Aber ich hatte kein Mitleid mit ihr. Sie hatte mein Leben zerstört und stand nun weinend vor mir. Ich hatte mit dem Thema schon ganz gut abgeschlossen für mich und nun wühlte sie alles nochmal auf. Und diese Erklärung?! Sie hatte mich erniedrigt, gemobbt und komplett zerstört, nur weil sie nicht das beliebte Mädchen war? Das war einfach nur egozentrisch und ich wusste nicht, ob es mir persönlich half, dass ich nun den Grund wusste. Theoretisch hatte sie einfach nur mir die Schuld für alles gegeben.

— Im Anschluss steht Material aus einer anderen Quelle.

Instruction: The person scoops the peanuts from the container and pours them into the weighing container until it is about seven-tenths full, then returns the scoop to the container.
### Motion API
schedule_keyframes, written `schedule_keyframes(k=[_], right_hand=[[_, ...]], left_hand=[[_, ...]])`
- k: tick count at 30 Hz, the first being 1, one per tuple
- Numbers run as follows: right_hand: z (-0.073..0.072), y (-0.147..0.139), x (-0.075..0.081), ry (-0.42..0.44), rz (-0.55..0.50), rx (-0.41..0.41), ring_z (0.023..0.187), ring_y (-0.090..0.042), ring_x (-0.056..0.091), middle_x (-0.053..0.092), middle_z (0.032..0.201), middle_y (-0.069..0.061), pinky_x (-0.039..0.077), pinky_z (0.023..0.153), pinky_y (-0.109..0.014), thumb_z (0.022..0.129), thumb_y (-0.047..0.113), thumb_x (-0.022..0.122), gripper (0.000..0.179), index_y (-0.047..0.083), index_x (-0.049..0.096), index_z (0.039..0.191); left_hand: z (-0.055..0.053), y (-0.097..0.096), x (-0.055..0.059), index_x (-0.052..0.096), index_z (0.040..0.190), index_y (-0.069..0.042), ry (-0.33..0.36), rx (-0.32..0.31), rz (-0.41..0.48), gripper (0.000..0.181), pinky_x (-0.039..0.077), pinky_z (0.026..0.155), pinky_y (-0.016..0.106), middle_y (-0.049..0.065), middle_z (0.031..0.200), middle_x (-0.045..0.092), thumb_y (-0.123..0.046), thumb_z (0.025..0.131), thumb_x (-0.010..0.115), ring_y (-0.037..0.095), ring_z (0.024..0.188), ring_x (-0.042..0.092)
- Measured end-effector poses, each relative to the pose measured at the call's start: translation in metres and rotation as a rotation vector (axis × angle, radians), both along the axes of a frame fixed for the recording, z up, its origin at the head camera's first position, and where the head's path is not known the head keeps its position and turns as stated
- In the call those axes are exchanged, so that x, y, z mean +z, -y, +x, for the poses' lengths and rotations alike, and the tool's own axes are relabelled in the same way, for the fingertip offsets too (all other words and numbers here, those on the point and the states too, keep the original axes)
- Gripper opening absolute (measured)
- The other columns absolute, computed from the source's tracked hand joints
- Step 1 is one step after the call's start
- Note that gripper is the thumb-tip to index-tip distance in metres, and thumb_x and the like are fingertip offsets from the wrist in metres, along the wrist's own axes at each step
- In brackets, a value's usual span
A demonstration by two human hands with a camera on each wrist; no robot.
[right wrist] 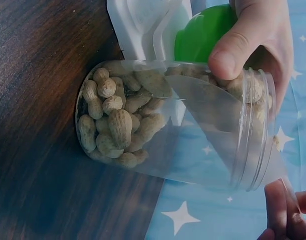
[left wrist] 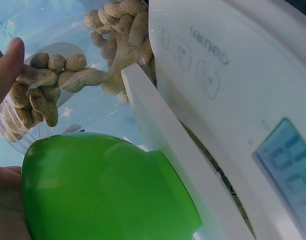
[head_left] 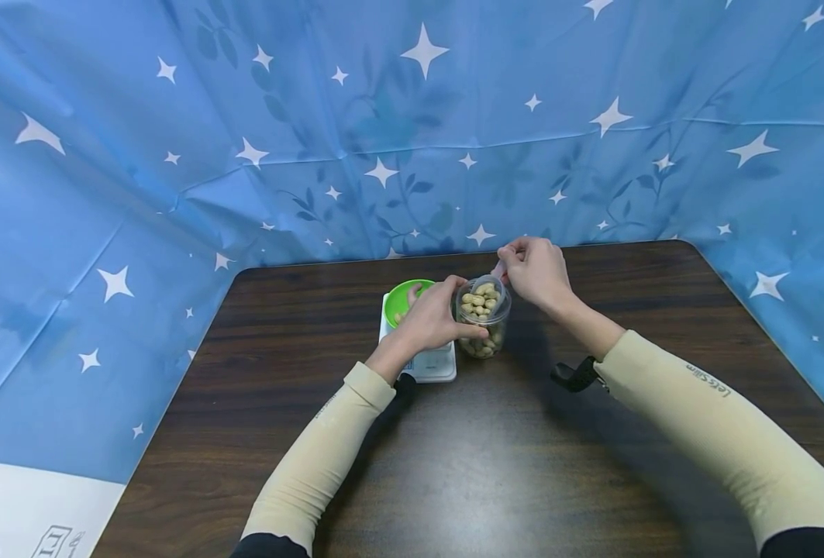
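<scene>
A clear plastic jar (head_left: 495, 335) of unshelled peanuts (right wrist: 120, 127) stands upright on the table. My left hand (head_left: 427, 316) holds it near the rim, thumb on the near side and fingers reaching round the far side. With its fingertips my right hand (head_left: 539, 273) pinches the handle of a translucent scoop (right wrist: 210, 117), whose blade is inside the jar with peanuts on it near the mouth. Left of the jar, a green bowl (left wrist: 103, 185) rests on a white kitchen scale (head_left: 436, 366). A few peanuts show in the bowl, partly hidden by my left hand.
The dark wooden table (head_left: 467, 449) extends in front of the jar and to both sides. Behind it hangs a blue cloth (head_left: 356, 201) with white stars. The scale's display (left wrist: 287, 160) is lit, its digits blurred. A white printed surface (head_left: 28, 508) lies at lower left.
</scene>
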State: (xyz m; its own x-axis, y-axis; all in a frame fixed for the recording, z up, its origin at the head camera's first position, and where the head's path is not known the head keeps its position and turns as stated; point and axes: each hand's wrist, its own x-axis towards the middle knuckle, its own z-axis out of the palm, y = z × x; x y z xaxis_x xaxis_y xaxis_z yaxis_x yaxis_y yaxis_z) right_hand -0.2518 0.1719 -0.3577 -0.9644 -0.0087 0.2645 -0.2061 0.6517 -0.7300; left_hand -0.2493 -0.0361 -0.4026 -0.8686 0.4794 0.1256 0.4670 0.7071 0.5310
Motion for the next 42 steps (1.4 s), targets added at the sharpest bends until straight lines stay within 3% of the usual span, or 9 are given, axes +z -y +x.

Ich hatte das Gefühl, es machte alles nur noch schlimmer. 

"Ich denke, das wichtigste ist, dass du dir selbst irgendwann verzeihen kannst und mit deinen Taten und den Auswirkungen klarkommst." 

Das waren meine letzten Worte, bevor ich den Raum, das Haus und meine starke Rolle verließ. 

An dem Abend lag ich weinend in Harrys Armen und heulte den ganzen verdrängten Schmerz der letzten Jahre raus. Ich weinte, bis ich keine Luft mehr bekam und mir schwindelig wurde. Ich weinte weiter, als keine Tränen mehr kamen. Ich weinte, bis ich schließlich in Harrys Armen einschlief. Aber mit jeder vergossenen Träne, wurde es auch ein kleines Stückchen besser.